### EXERCISE DESCRIPTION
Transcribe the listing below in its entirety, exactly.

>>

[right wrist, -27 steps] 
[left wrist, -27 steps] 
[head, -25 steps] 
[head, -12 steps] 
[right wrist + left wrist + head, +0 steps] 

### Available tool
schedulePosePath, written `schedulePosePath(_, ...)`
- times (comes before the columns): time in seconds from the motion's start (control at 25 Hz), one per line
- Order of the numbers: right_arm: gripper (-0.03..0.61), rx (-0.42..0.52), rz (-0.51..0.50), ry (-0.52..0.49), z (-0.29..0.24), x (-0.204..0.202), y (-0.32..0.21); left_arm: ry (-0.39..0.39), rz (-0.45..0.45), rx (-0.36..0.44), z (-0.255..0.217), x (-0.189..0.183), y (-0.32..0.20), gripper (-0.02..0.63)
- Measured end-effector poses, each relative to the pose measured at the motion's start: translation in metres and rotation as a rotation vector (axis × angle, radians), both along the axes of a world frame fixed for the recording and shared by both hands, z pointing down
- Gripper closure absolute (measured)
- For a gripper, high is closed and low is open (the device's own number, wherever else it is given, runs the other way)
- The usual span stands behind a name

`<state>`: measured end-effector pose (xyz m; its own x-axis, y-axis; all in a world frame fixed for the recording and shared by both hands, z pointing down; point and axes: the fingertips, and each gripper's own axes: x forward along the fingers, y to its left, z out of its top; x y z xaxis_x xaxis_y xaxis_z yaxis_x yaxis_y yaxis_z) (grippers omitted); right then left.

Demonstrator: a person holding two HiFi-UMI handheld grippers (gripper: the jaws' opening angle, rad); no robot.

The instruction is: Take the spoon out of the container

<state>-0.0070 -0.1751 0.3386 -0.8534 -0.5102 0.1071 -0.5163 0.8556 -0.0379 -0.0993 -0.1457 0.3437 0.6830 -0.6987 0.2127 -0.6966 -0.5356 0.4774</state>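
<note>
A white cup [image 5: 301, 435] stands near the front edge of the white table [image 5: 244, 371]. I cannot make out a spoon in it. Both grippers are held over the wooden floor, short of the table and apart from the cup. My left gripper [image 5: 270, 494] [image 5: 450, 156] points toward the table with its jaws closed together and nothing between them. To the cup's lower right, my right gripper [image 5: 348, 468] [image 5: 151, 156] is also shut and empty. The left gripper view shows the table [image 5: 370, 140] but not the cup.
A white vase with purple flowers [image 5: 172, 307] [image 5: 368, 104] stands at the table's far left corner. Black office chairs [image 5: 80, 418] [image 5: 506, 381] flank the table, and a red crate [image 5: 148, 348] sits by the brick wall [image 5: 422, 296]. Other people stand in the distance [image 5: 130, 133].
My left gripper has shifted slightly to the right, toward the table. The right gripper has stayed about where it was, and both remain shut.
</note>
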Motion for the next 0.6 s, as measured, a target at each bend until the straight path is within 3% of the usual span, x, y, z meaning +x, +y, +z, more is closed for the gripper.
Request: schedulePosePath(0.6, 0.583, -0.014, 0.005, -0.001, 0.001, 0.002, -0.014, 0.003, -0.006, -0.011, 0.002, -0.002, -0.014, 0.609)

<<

### TASK OUTPUT
[right wrist, -27 steps] 
[left wrist, -27 steps] 
[head, -25 steps] 
[head, -12 steps] 
[right wrist + left wrist + head, +0 steps] 

### Available tool
schedulePosePath, written `schedulePosePath(_, ...)`
- times (comes before the columns): time in seconds from the motion's start (control at 25 Hz), one per line
- Order of the numbers: right_arm: gripper (-0.03..0.61), rx (-0.42..0.52), rz (-0.51..0.50), ry (-0.52..0.49), z (-0.29..0.24), x (-0.204..0.202), y (-0.32..0.21); left_arm: ry (-0.39..0.39), rz (-0.45..0.45), rx (-0.36..0.44), z (-0.255..0.217), x (-0.189..0.183), y (-0.32..0.20), gripper (-0.02..0.63)
- Measured end-effector poses, each relative to the pose measured at the motion's start: translation in metres and rotation as a rotation vector (axis × angle, radians), both along the axes of a world frame fixed for the recording and shared by both hands, z pointing down
- Gripper closure absolute (measured)
- For a gripper, high is closed and low is open (the device's own number, wherever else it is given, runs the other way)
- The usual span stands behind a name

`<state>`: measured end-effector pose (xyz m; its own x-axis, y-axis; all in a world frame fixed for the recording and shared by both hands, z pointing down; point and axes: the fingertips, and each gripper's own axes: x forward along the fingers, y to its left, z out of its top; x y z xaxis_x xaxis_y xaxis_z yaxis_x yaxis_y yaxis_z) (grippers omitted); right then left.

Demonstrator: a person holding two HiFi-UMI handheld grippers (gripper: the jaws' opening angle, rad); no robot.

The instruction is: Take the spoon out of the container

<state>-0.0070 -0.1751 0.3386 -0.8534 -0.5102 0.1071 -0.5163 0.8556 -0.0379 -0.0993 -0.1457 0.3437 0.6830 -0.6987 0.2127 -0.6966 -0.5356 0.4774</state>
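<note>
A white cup [image 5: 301, 435] stands near the front edge of the white table [image 5: 244, 371]. I cannot make out a spoon in it. Both grippers are held over the wooden floor, short of the table and apart from the cup. My left gripper [image 5: 270, 494] [image 5: 450, 156] points toward the table with its jaws closed together and nothing between them. To the cup's lower right, my right gripper [image 5: 348, 468] [image 5: 151, 156] is also shut and empty. The left gripper view shows the table [image 5: 370, 140] but not the cup.
A white vase with purple flowers [image 5: 172, 307] [image 5: 368, 104] stands at the table's far left corner. Black office chairs [image 5: 80, 418] [image 5: 506, 381] flank the table, and a red crate [image 5: 148, 348] sits by the brick wall [image 5: 422, 296]. Other people stand in the distance [image 5: 130, 133].
My left gripper has shifted slightly to the right, toward the table. The right gripper has stayed about where it was, and both remain shut.
</note>
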Motion for the next 0.6 s, as measured, a target at each bend until the straight path is within 3% of the usual span, x, y, z meaning +x, +y, +z, more is closed for the gripper.
Request: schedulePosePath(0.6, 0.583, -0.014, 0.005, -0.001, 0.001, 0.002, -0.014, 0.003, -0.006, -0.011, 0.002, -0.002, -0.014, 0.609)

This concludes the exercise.